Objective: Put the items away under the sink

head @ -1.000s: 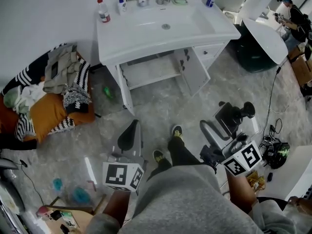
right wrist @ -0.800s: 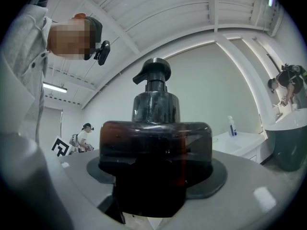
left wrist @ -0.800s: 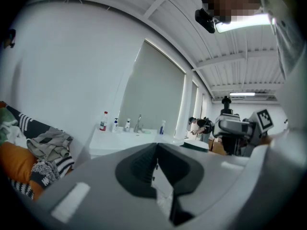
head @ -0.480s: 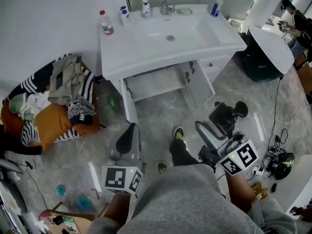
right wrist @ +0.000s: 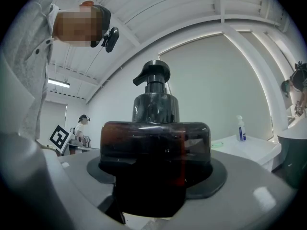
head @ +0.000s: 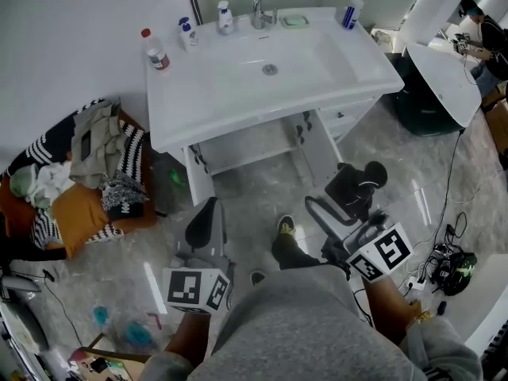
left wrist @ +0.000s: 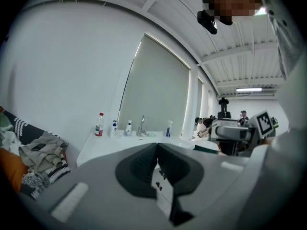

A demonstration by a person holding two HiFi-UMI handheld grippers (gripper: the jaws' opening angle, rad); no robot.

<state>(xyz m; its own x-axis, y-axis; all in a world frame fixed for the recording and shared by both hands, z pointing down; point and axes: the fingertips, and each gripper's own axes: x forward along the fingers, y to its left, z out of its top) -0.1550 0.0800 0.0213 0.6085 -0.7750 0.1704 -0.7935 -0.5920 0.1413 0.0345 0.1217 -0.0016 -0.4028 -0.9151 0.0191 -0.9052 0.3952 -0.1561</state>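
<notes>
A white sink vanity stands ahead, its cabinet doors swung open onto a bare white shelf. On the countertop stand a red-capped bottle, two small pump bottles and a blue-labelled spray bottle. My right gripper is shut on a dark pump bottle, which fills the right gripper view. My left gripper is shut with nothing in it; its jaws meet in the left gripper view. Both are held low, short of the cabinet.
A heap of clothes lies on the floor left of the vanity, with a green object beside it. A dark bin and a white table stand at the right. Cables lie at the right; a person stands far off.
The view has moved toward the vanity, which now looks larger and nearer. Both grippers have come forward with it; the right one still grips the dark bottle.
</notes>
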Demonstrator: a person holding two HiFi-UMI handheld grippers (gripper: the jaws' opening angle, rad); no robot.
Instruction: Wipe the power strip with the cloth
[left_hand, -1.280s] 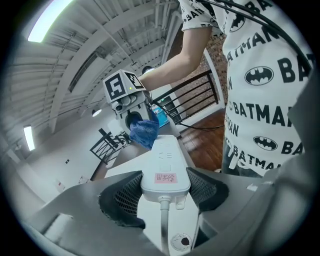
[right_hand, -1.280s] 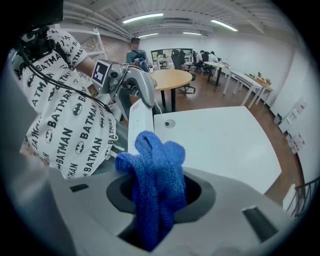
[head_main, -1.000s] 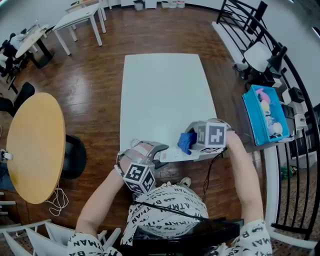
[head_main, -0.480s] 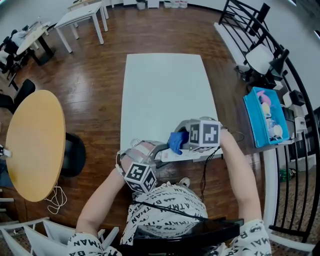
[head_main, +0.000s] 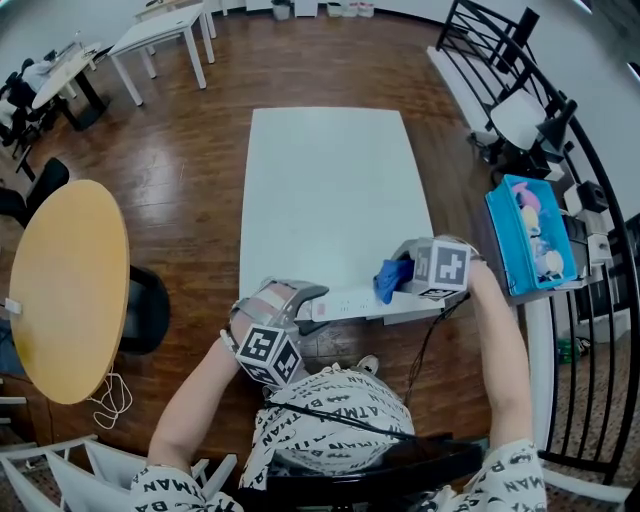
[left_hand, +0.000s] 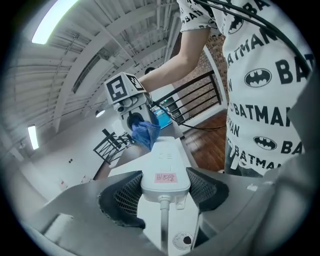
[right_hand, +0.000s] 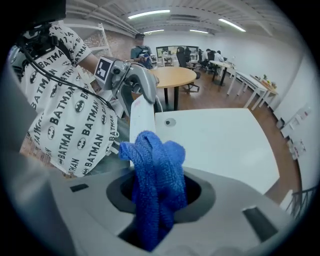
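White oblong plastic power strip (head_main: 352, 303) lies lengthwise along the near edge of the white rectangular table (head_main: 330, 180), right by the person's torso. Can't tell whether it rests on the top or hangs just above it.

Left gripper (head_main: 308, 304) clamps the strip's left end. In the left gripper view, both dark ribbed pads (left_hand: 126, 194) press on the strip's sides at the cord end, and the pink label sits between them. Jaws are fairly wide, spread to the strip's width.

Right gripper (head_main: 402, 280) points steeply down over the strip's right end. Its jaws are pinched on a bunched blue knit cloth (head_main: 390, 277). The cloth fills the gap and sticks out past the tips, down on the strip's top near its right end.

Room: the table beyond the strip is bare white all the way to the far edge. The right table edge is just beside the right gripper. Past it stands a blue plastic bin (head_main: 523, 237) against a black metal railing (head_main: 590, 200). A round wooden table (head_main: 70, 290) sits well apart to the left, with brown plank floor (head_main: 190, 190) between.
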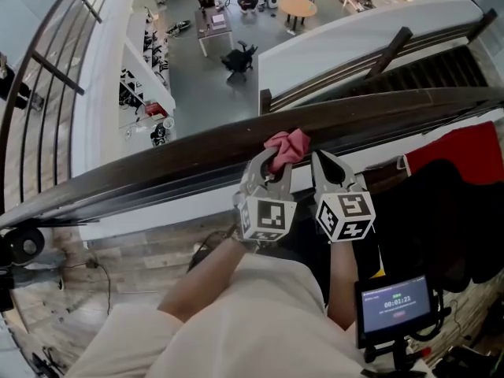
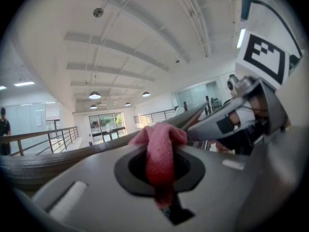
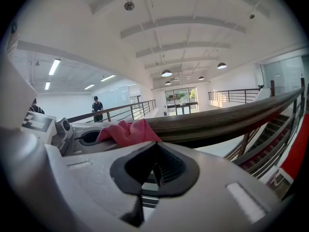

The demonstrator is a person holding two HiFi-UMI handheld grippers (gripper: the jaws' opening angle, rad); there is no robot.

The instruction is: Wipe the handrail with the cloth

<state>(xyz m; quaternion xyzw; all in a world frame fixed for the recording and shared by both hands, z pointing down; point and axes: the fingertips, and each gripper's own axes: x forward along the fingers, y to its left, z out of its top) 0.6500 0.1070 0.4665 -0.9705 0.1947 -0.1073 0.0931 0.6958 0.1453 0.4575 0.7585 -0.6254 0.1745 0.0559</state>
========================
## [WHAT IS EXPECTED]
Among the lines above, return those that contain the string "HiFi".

## [SOLUTION BELOW]
A demonstration by a person holding two HiFi-UMI handheld grippers (gripper: the jaws' opening angle, rad); no robot.
Demonstrator: a person holding two HiFi-UMI handheld grippers (gripper: the jaws' opening angle, rad); no robot.
The demonstrator is a person holding two HiFi-UMI handheld grippers (gripper: the jaws' opening angle, rad); there is no robot.

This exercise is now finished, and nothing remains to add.